◆ Your task:
Within the listing below, show every line that contains the word "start".

◆ Available data:
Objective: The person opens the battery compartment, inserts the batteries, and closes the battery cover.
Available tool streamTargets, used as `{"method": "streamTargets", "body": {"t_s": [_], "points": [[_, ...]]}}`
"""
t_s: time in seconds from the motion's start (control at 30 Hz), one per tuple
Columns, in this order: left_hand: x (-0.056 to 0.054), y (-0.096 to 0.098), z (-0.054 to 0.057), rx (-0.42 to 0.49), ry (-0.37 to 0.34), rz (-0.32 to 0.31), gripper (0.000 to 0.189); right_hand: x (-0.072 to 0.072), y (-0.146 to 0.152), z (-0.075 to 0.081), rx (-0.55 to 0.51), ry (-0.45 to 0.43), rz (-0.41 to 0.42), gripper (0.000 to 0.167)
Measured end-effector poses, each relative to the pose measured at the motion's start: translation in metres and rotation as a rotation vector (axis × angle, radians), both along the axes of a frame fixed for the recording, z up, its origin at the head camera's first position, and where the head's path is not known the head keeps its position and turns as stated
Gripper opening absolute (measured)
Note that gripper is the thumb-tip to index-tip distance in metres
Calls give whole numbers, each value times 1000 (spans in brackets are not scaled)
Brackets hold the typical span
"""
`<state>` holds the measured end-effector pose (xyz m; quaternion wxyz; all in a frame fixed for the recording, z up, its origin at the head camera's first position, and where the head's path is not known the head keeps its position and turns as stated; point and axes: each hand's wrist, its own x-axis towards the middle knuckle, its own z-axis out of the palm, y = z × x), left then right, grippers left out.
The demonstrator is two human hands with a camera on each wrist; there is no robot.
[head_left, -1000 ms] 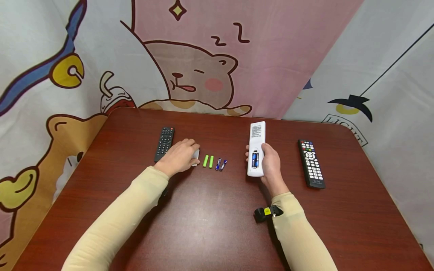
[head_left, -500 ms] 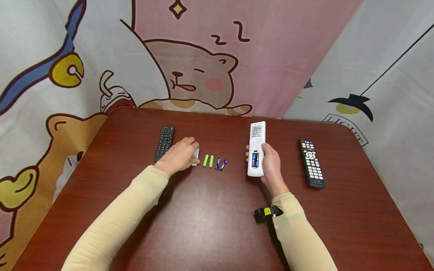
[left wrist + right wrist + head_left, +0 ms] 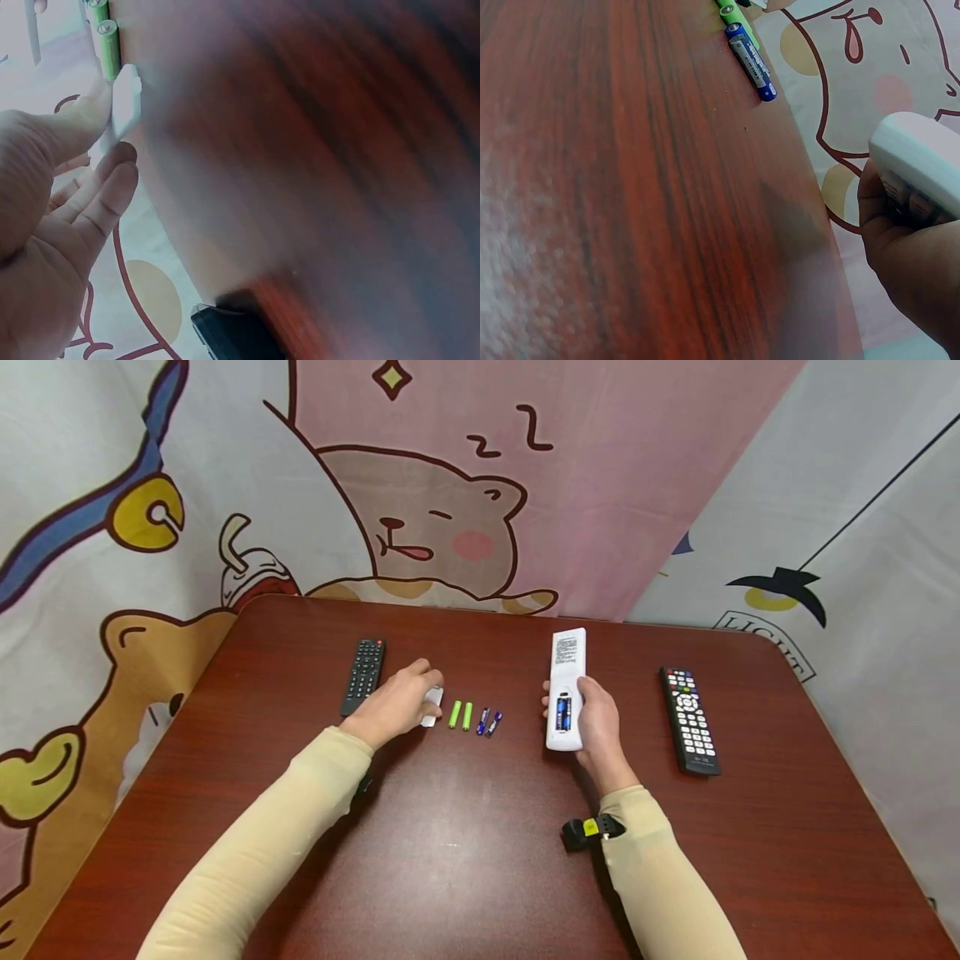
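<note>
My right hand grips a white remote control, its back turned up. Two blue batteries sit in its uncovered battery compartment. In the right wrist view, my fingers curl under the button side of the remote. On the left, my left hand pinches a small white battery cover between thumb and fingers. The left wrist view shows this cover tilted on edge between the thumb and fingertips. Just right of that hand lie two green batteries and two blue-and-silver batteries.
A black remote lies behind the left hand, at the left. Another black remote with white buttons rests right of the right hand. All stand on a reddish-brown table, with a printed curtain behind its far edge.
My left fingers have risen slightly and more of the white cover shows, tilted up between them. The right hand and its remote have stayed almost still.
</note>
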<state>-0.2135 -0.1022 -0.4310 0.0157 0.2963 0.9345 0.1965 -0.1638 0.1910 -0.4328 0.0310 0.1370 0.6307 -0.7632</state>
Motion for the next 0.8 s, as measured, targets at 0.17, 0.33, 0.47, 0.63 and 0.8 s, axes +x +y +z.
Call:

◆ Response to this exercise:
t_s: time in seconds from the motion's start (control at 30 Hz), one per tuple
Measured end-effector poses, each relative to the pose measured at the motion's start: translation in metres and rotation as a rotation vector (axis × angle, radians), both along the axes of a frame fixed for the recording, z up, its origin at the head camera's first position, and where the head's path is not known the head keeps its position and turns as stated

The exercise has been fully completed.